На мгновение мне сделалось стыдно — ведь это же мой муж, мой Николай! Разве вправе я подозревать его в подобных грехах?! Но я быстро отбросила в сторону ненужную сейчас сентиментальность. Речь шла о моей лучшей подруге, о ее собственной жизни и жизни ее крохотной дочери.
— Ты хоть понимаешь, что у нее никого нет, кроме нас? Кто ей теперь поможет, если не мы?
— Ну, положим, отец-то у нее остался, — задумчиво протянул Родионов. — А кстати об отце: я слышал, что старик Лопухин сделал чуть ли не блестящую и весьма неожиданную революционную карьеру, лечит больших людей в нашей партии… Что ни говори, а хорошие врачи нужны всегда и при всех режимах. Ну-ка пойдем поговорим с ней.
Мы вернулись к Анне, и, подсев к ней поближе, муж произнес уже более приветливым, потеплевшим тоном:
— Ничего не бойся, теперь все самое страшное у тебя позади. Вернешься с нами в Москву, встретишься с отцом и забудешь все, что было, как страшный сон… Ты ведь знаешь, где он сейчас служит?
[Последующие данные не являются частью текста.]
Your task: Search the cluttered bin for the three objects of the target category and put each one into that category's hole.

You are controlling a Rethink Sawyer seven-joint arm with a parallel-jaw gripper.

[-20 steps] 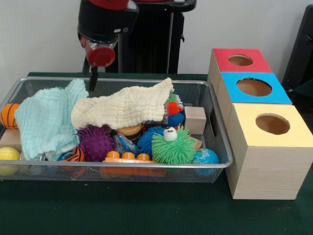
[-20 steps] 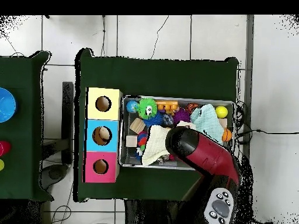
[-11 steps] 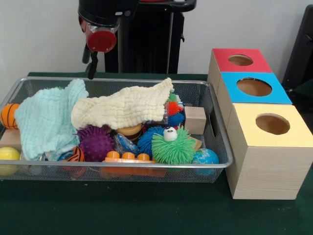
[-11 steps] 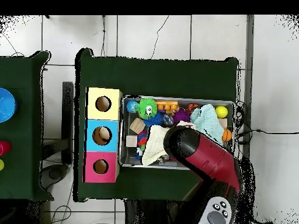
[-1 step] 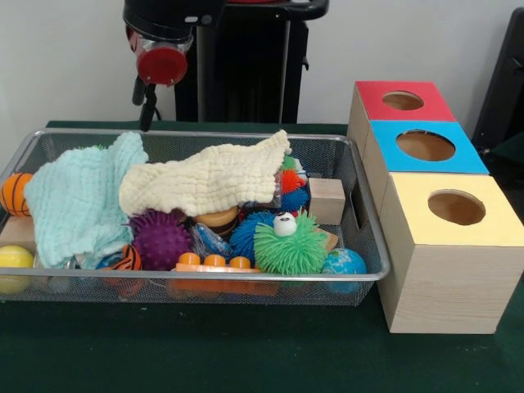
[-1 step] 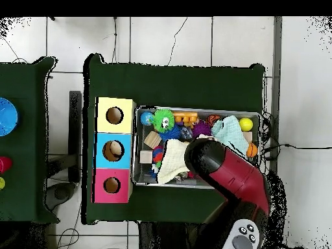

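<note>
1. Front view: wire bin (image 5: 49, 143) fills most of the table, three wooden boxes just beside it, red hole (image 5: 402, 100), blue hole (image 5: 425, 145), yellow hole (image 5: 456, 207), all empty-looking
2. Arm hangs above the bin's far rim, gripper (image 5: 148, 105) empty, only one dark finger visible so can't tell how wide it's set
3. Mint cloth (image 5: 74, 196) and cream cloth (image 5: 205, 180) drape over the pile and hide what's under; likely search step, judge cloths need pulling aside first
4. Target category not shown; candidates in the open: green fuzzy ball (image 5: 291, 243), purple spiky ball (image 5: 160, 237), blue spiky ball (image 5: 248, 233), all near front wall
5. Smaller bits: globe ball (image 5: 344, 262), wood block (image 5: 327, 200), yellow ball (image 5: 14, 259), basketball (image 5: 14, 192)
6. Advice: descend straight onto one toy, keep clear of mesh wall and cloth edges to avoid snagging
</note>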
— Я слышала, что по-прежнему в больнице, в Москве. Ему удалось вылечить кого-то из ваших комиссаров, и он писал в Оскол, что у него все складывается хорошо и мы не должны за него волноваться… Может быть, он просто успокаивал меня?
— Нет-нет, — покачал головой Николай, — по моим сведениям, это все чистая правда. Ну и прекрасно. Если кто будет интересоваться твоим появлением у нас — скажешь, что так и было запланировано, что тебя с дочерью должны были переправить нашим поездом с неспокойного юга в Москву, к отцу, работающему на большевиков. В детали не вдавайся, они необязательны. И утри, ради бога, слезы. — В его голосе появилось хорошо знакомое мне раздражение. Анна, почувствовав это так же быстро, как и я, испуганно вскинула голову, а Николай веско и жестко закончил: — И не вздумай строить из себя безутешную вдову, поняла? Никто не должен знать о твоей связи с расстрелянным недавно деникинцем. Никто не должен подозревать в тебе жену белого офицера. Иначе это может плохо кончиться для всех нас.
Слезы вновь закапали из ее глаз, она кивнула, молча глотая их, и Николай поднялся и вышел из купе, бросив напоследок на меня предостерегающий взгляд. Шуршание его мрачной кожанки почему-то отдалось в моих ушах громом, у меня вдруг закружилась голова, и удаляющаяся темная фигура показалась мне странной, трагической тенью от гигантского воронова крыла…
Тогда-то Анна, глядя моему мужу вслед, и произнесла ту самую фразу, которую я потом услышала от нее ночью, в полусне-полубреду, под дробный стук колес поезда:
— Господи, Наташа, что же это? Что вы наделали, что сделали с нами? Зачем, за что?!